Not exactly sure what I'm asking here, but my 4 year old seems to suddenly be going through a 'difficult' phase. She has always been an 'easy' child - and I mean, very easy. Goes to bed and doesn't get back up/out, has slept through the night for years, you would usually count to 3 and she would come on 1 - the 'compliant' child.
Over the past couple of weeks it is sometimes like that, she is lovely, and sometimes like I have a different child. Examples..
1 - took her to a department store to get school uniform, she refused to get out of the car and said she wanted to go home / once in the store she started racing around like a nutter, being really silly hiding under racks of clothes, running off any time we wanted to hold clothes up to her, spinning round so we couldn't do it properly / she then out of nowhere ran up, kicked me hard in the shin and ran off - at that point I yelled in front of the whole shop, did a '123' and made her sit on a spot on the floor, I was so embarrassed
2 - my mother came round to help her try on the school uniform to check what fits - she knew this was coming as I gave her advance notice all morning.

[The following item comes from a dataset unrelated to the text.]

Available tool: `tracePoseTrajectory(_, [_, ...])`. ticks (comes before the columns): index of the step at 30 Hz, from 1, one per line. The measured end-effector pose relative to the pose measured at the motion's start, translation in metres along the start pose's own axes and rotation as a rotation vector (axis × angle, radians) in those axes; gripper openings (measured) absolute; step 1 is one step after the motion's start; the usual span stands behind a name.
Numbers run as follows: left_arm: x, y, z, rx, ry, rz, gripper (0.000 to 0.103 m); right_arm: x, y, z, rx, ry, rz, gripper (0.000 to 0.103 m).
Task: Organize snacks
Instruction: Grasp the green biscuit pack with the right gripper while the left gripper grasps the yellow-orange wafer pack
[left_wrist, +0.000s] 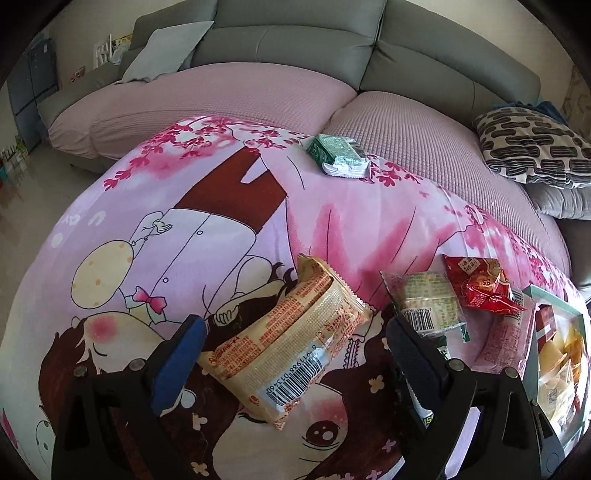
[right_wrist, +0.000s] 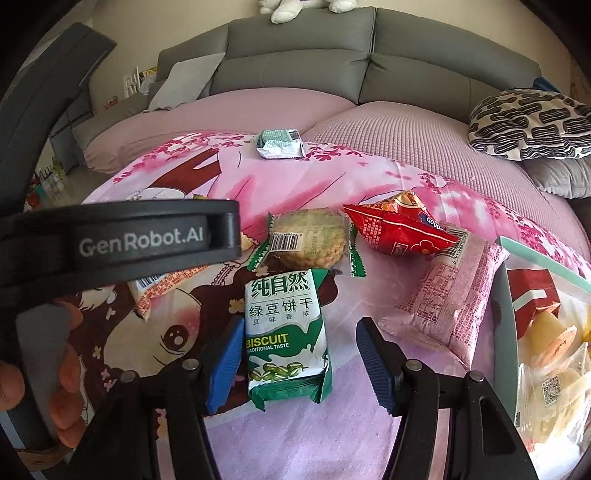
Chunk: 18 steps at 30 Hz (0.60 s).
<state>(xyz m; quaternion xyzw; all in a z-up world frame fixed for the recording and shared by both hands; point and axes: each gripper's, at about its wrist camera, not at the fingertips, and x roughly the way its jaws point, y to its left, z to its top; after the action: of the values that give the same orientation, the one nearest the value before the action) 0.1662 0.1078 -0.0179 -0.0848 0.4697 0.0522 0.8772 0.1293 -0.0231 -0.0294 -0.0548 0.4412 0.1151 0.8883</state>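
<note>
Snack packs lie on a pink cartoon-print cloth (left_wrist: 155, 221). My left gripper (left_wrist: 295, 354) is open, its fingers on either side of a beige biscuit pack (left_wrist: 291, 347) with a barcode. My right gripper (right_wrist: 301, 358) is open around a green-and-white mung bean biscuit pack (right_wrist: 286, 336); the left pad is close to the pack. Beyond lie a clear-wrapped round cake (right_wrist: 312, 242), a red bag (right_wrist: 399, 225) and a pink pack (right_wrist: 454, 295). A teal-rimmed box (right_wrist: 504, 295) at the right holds several snacks.
A small green-and-white pack (left_wrist: 338, 155) lies at the far edge of the cloth. A grey sofa (left_wrist: 295, 40) with pink seat covers stands behind. A patterned cushion (left_wrist: 532, 147) sits at the right. The left gripper's body (right_wrist: 140, 240) fills the left of the right wrist view.
</note>
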Motion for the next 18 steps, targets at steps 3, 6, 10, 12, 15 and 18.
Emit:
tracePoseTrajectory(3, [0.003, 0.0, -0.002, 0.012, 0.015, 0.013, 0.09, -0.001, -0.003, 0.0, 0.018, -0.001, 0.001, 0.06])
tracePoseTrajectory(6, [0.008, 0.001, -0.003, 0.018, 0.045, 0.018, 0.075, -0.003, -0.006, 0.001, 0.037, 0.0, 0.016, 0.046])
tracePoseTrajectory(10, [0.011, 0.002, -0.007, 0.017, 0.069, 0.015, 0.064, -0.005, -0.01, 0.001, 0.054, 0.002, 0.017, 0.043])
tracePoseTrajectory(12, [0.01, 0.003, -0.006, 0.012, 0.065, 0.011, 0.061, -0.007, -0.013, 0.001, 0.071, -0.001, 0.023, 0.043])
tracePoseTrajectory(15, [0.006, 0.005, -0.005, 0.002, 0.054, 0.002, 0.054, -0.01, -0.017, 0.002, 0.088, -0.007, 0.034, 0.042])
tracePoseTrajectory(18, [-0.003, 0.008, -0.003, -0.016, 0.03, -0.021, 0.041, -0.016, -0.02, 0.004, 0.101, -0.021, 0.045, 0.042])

It meant she had to stop her game for 20 minutes and she would get a treat (ice cream) later in the day if she co-operated - she would not cooperate, not even with my mum and she is usually good with her. Tried to run off, jump up on furniture, flailing around / when we tried to get clothes onto her made her arms stiff so we couldn't bend them at the elbows, sat down or stood up when she should do the opposite.. it was a nightmare. My mother was suprised, has never seen her like that. I told her would lose the ice cream.. after at least 3 warnings she lost the ice cream.. and kept going.
These are just 2 examples, but it's like this rebellious hyperactivity. Even when we are giving her advance notice, explaining what we need and how much time it will take, and what reward she will get for good behaviour, and trying to be encouraging and kind. I end up using my strict voice, then a stronger one, then shouting, then yelling. In the case of [2] when she was flailing around she hit my mum in the face (by accident). I grabbed her and slapped her on the forearm - and that was such a shock she stopped - and cried, and I felt horrible.
I should say that DD is due to start school this year, so just over 4.5. The only change in our circumstances recently is that she was on holiday and with me non-stop for 2 weeks, then went back to nursery for 1 week. She has been going to nursery since she was a baby so I can't see how that should make a difference.
Has anyone experienced this with their DC around the same age, especially a DD and what is your 'method' for managing behaviour? I am a LP and very little contact/support from any family and work full time, so it is really going to be down to me to figure it out.
We have tried star charts once or twice before but she doesn't seem to care about them.
DD does get quite a lot of what I call treats e.g. ice cream, trip to park, little toy, bit of chocolate or whatever. I am wondering whether she should have to work harder to 'earn' these - but where I'm really struggling is when she is in the middle of the bad behaviour and the threat of their removal doesn't seem to make any difference to her.